- **Goal of the exercise**: Retype each record shown below, leaving every character as it is.

- **Dataset excerpts**:
----

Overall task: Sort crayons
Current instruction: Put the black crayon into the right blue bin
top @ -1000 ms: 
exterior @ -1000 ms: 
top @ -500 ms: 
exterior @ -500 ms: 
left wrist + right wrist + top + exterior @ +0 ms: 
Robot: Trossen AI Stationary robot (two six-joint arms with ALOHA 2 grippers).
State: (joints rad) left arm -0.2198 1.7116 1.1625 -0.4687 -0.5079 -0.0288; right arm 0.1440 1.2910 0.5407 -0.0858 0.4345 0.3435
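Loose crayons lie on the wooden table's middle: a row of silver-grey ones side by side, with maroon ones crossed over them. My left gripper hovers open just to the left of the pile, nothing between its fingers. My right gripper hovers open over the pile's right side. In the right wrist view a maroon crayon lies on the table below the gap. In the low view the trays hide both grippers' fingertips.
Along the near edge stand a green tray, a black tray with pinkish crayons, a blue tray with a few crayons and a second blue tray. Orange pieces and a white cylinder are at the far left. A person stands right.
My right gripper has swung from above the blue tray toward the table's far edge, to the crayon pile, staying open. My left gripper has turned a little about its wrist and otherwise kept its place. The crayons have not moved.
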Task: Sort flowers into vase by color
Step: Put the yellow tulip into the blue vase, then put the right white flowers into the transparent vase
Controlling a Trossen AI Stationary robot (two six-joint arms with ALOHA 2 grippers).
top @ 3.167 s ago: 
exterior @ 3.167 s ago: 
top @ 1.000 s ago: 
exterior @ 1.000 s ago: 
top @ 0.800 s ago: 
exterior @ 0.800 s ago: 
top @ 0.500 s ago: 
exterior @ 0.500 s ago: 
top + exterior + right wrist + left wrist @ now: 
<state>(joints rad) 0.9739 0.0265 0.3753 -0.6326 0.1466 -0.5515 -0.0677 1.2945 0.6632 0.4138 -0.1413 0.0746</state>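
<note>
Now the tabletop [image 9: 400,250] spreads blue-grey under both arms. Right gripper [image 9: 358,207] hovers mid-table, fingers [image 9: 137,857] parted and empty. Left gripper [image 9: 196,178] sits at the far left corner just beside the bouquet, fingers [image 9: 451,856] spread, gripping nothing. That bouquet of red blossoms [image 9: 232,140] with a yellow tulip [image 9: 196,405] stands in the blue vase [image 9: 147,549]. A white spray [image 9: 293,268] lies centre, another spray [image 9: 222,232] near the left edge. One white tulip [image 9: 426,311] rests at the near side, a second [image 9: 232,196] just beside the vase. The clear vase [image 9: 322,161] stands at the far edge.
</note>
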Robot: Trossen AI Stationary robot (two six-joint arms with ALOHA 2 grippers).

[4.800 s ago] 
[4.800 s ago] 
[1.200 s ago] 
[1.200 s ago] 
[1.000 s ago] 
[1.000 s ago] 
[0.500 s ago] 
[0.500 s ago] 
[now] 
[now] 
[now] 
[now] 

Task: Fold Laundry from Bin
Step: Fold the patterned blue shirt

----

- **Task answer**:
Overall task: Sort crayons
Current instruction: Put the black crayon into the right blue bin
top @ -1000 ms: 
exterior @ -1000 ms: 
top @ -500 ms: 
exterior @ -500 ms: 
left wrist + right wrist + top + exterior @ +0 ms: 
Robot: Trossen AI Stationary robot (two six-joint arms with ALOHA 2 grippers).
State: (joints rad) left arm -0.2198 1.7116 1.1625 -0.4687 -0.5079 -0.0288; right arm 0.1440 1.2910 0.5407 -0.0858 0.4345 0.3435
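Loose crayons lie on the wooden table's middle: a row of silver-grey ones side by side, with maroon ones crossed over them. My left gripper hovers open just to the left of the pile, nothing between its fingers. My right gripper hovers open over the pile's right side. In the right wrist view a maroon crayon lies on the table below the gap. In the low view the trays hide both grippers' fingertips.
Along the near edge stand a green tray, a black tray with pinkish crayons, a blue tray with a few crayons and a second blue tray. Orange pieces and a white cylinder are at the far left. A person stands right.
My right gripper has swung from above the blue tray toward the table's far edge, to the crayon pile, staying open. My left gripper has turned a little about its wrist and otherwise kept its place. The crayons have not moved.
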Task: Sort flowers into vase by color
Step: Put the yellow tulip into the blue vase, then put the right white flowers into the transparent vase
Controlling a Trossen AI Stationary robot (two six-joint arms with ALOHA 2 grippers).
top @ 3.167 s ago: 
exterior @ 3.167 s ago: 
top @ 1.000 s ago: 
exterior @ 1.000 s ago: 
top @ 0.800 s ago: 
exterior @ 0.800 s ago: 
top @ 0.500 s ago: 
exterior @ 0.500 s ago: 
top + exterior + right wrist + left wrist @ now: 
<state>(joints rad) 0.9739 0.0265 0.3753 -0.6326 0.1466 -0.5515 -0.0677 1.2945 0.6632 0.4138 -0.1413 0.0746</state>
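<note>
Now the tabletop [image 9: 400,250] spreads blue-grey under both arms. Right gripper [image 9: 358,207] hovers mid-table, fingers [image 9: 137,857] parted and empty. Left gripper [image 9: 196,178] sits at the far left corner just beside the bouquet, fingers [image 9: 451,856] spread, gripping nothing. That bouquet of red blossoms [image 9: 232,140] with a yellow tulip [image 9: 196,405] stands in the blue vase [image 9: 147,549]. A white spray [image 9: 293,268] lies centre, another spray [image 9: 222,232] near the left edge. One white tulip [image 9: 426,311] rests at the near side, a second [image 9: 232,196] just beside the vase. The clear vase [image 9: 322,161] stands at the far edge.
</note>
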Robot: Trossen AI Stationary robot (two six-joint arms with ALOHA 2 grippers).

[4.800 s ago] 
[4.800 s ago] 
[1.200 s ago] 
[1.200 s ago] 
[1.000 s ago] 
[1.000 s ago] 
[0.500 s ago] 
[0.500 s ago] 
[now] 
[now] 
[now] 
[now] 

Task: Fold Laundry from Bin
Step: Fold the patterned blue shirt

The exercise has been answered completely.